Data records

+ + + + +

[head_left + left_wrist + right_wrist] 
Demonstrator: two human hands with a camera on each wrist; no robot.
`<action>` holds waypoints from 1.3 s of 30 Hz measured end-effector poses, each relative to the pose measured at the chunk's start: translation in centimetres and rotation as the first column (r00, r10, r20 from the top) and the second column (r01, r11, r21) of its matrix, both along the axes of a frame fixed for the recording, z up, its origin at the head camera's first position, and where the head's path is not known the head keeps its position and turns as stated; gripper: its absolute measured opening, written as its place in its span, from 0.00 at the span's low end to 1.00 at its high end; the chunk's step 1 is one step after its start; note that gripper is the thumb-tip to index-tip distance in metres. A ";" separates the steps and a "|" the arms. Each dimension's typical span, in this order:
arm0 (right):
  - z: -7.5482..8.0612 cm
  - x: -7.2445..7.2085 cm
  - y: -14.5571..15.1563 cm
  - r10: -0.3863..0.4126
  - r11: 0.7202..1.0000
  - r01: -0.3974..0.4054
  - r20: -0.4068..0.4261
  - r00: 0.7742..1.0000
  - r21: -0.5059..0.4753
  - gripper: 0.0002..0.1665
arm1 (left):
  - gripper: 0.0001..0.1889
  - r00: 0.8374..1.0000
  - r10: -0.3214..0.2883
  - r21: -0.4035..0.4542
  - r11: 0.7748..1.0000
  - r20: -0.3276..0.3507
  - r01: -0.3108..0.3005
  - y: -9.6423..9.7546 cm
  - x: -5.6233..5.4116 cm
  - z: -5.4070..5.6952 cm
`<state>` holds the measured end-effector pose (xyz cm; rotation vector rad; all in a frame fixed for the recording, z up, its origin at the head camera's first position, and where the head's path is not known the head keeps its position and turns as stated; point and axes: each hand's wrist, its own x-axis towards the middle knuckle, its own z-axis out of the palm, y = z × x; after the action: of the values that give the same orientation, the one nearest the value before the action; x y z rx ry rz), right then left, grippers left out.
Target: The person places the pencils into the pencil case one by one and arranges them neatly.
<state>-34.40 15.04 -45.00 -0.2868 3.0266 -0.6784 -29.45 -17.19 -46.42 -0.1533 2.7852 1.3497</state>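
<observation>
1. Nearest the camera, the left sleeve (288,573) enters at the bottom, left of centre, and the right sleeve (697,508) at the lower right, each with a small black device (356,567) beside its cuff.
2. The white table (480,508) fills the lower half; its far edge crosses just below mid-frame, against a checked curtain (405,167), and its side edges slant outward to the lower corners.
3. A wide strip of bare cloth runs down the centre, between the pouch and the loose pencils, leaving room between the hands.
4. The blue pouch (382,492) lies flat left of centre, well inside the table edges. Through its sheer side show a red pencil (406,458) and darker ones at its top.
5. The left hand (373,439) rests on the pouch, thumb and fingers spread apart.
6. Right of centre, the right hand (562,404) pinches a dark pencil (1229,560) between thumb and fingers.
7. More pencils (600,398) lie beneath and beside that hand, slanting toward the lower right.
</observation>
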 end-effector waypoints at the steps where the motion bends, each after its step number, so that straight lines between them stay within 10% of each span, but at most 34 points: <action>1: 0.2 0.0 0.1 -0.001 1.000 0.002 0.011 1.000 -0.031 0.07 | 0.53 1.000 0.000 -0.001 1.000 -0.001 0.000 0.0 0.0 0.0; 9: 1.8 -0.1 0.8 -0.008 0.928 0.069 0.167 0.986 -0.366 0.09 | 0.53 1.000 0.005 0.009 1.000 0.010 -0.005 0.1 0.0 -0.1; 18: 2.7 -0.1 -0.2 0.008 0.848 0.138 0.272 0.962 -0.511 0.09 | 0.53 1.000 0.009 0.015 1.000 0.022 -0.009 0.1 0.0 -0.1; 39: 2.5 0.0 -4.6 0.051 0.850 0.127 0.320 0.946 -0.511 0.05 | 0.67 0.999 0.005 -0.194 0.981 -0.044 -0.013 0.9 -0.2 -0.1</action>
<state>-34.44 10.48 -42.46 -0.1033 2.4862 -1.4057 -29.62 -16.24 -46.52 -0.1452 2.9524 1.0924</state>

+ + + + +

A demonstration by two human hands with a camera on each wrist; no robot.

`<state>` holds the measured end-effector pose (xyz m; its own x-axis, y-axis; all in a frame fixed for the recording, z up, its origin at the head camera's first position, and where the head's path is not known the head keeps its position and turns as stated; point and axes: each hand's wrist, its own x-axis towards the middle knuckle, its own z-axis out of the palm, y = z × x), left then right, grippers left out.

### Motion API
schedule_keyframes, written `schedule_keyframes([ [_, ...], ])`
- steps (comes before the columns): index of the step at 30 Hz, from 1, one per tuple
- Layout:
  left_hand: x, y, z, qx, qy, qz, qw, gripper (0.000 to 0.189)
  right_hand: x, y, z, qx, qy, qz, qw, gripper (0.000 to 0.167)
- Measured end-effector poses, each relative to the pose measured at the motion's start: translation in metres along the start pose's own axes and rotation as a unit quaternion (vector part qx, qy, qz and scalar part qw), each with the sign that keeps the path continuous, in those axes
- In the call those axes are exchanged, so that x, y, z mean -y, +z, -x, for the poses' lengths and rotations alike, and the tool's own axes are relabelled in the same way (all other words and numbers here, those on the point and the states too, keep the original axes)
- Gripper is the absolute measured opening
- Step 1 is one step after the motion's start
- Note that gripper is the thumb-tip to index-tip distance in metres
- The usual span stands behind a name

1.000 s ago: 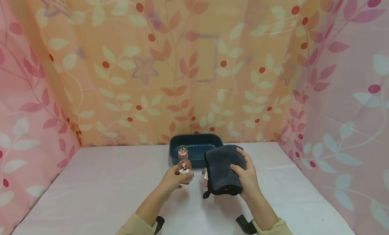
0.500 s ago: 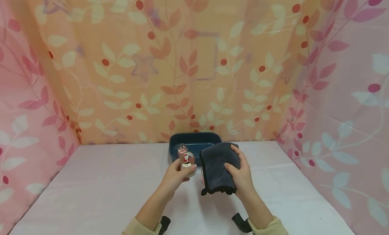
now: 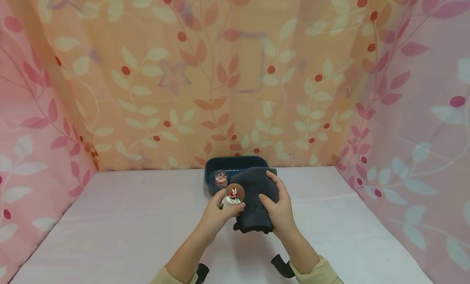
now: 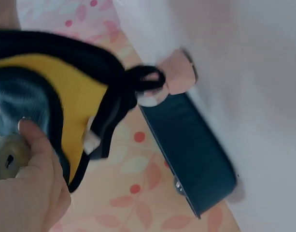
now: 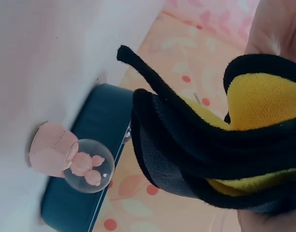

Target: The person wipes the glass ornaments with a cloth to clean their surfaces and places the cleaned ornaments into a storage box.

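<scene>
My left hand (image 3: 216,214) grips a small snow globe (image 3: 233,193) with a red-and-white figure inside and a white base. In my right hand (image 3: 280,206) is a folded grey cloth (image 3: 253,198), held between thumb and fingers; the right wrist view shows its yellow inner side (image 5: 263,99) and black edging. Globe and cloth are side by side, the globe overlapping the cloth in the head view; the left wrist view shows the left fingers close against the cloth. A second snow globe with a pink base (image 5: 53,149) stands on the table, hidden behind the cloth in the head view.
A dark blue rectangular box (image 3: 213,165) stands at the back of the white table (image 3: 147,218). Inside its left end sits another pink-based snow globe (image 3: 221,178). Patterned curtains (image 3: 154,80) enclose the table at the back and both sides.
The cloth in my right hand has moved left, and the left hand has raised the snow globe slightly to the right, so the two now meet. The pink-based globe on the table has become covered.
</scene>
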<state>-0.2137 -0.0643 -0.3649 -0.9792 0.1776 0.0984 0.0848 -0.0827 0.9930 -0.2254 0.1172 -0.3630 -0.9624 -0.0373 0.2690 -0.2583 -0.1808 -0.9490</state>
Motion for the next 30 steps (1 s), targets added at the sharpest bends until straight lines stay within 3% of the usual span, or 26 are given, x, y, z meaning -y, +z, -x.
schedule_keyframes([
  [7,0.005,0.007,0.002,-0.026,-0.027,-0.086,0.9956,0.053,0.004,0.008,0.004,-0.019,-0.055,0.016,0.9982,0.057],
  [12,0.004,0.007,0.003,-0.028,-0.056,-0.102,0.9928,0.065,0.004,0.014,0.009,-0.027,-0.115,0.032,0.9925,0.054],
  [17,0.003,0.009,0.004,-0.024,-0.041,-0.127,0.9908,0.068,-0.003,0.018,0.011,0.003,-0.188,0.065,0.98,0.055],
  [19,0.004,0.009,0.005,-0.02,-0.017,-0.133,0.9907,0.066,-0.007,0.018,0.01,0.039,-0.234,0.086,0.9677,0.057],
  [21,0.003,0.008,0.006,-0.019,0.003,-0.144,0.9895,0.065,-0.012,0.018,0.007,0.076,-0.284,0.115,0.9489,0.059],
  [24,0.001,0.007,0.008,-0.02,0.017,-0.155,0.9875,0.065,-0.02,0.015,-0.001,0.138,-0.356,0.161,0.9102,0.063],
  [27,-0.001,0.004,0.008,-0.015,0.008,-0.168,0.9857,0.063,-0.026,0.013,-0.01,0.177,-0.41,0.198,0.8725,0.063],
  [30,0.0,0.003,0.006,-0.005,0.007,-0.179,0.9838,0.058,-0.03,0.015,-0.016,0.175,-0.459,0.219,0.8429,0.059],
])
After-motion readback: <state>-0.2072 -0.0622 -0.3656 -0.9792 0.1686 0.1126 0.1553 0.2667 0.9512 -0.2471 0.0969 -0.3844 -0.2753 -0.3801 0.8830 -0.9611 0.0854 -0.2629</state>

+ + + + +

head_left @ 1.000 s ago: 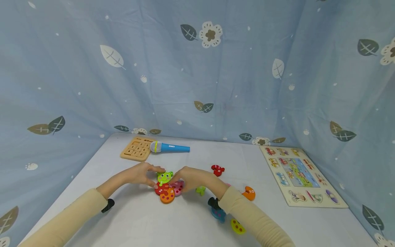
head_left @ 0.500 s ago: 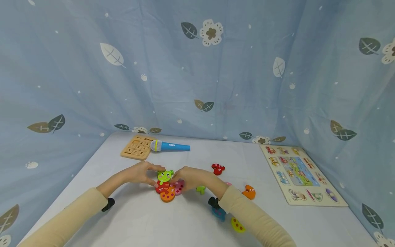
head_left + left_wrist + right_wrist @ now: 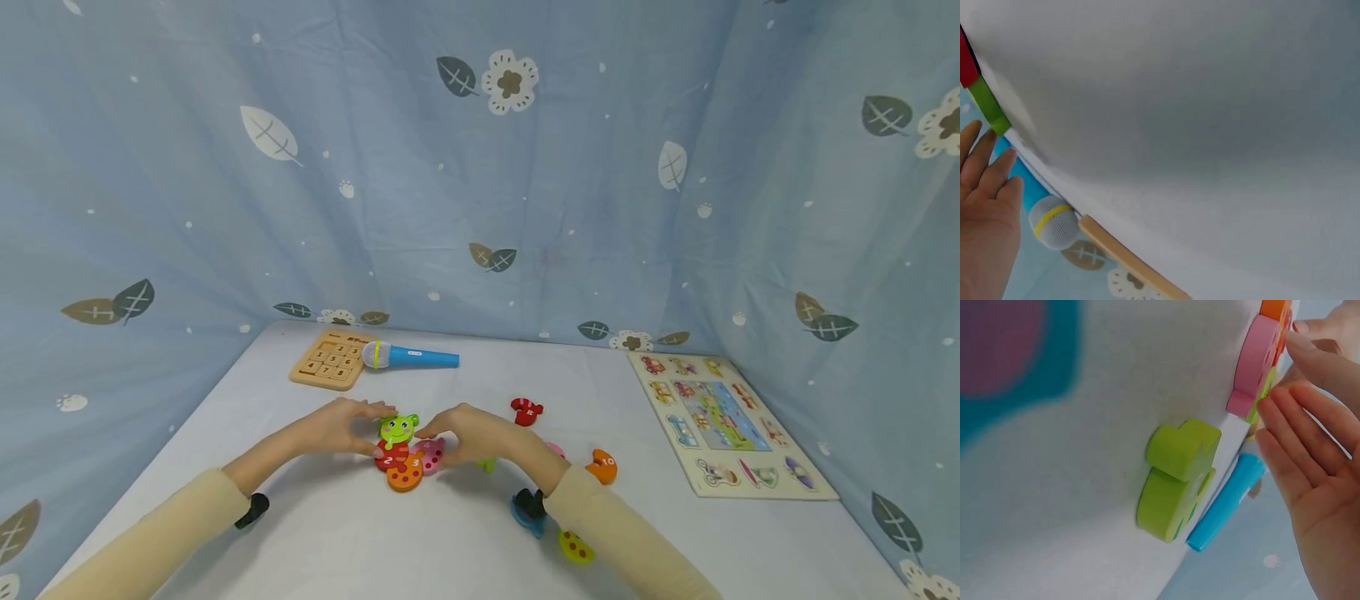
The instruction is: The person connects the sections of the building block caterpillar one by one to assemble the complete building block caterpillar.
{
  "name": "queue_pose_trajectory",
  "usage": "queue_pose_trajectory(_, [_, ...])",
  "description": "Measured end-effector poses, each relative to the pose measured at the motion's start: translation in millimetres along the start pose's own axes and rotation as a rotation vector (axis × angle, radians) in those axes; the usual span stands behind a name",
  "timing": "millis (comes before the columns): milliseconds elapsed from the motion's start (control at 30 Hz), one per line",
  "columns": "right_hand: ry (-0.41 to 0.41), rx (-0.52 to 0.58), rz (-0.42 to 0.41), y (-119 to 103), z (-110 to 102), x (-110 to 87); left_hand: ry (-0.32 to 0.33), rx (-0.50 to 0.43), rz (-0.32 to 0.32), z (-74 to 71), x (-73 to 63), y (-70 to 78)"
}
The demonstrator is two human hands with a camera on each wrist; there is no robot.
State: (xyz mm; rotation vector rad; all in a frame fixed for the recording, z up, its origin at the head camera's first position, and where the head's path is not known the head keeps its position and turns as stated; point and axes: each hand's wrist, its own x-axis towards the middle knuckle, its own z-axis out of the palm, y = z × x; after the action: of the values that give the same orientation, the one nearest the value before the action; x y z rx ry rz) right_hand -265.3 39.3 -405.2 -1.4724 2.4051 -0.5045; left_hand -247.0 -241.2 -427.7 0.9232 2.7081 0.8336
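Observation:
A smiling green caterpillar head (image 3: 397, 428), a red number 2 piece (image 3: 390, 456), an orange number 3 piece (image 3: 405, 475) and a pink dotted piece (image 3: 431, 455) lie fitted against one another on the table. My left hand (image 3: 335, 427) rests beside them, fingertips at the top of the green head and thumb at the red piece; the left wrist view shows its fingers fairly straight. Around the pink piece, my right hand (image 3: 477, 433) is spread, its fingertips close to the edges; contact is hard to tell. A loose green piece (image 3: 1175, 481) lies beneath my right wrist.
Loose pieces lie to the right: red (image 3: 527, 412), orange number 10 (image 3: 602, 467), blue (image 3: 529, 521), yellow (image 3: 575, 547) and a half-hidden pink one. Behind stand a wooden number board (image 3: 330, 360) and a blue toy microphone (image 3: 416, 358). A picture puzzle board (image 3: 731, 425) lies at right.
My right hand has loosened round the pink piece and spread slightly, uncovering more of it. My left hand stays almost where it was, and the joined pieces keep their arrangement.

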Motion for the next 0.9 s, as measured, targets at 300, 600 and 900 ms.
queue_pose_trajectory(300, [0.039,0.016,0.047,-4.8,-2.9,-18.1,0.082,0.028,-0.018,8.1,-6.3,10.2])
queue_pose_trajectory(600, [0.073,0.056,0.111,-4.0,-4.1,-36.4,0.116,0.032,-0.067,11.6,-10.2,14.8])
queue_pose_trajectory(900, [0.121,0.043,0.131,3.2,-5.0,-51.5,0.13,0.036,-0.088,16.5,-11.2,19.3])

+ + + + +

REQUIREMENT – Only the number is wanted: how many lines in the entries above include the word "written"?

RESULT FOR THIS TASK – 2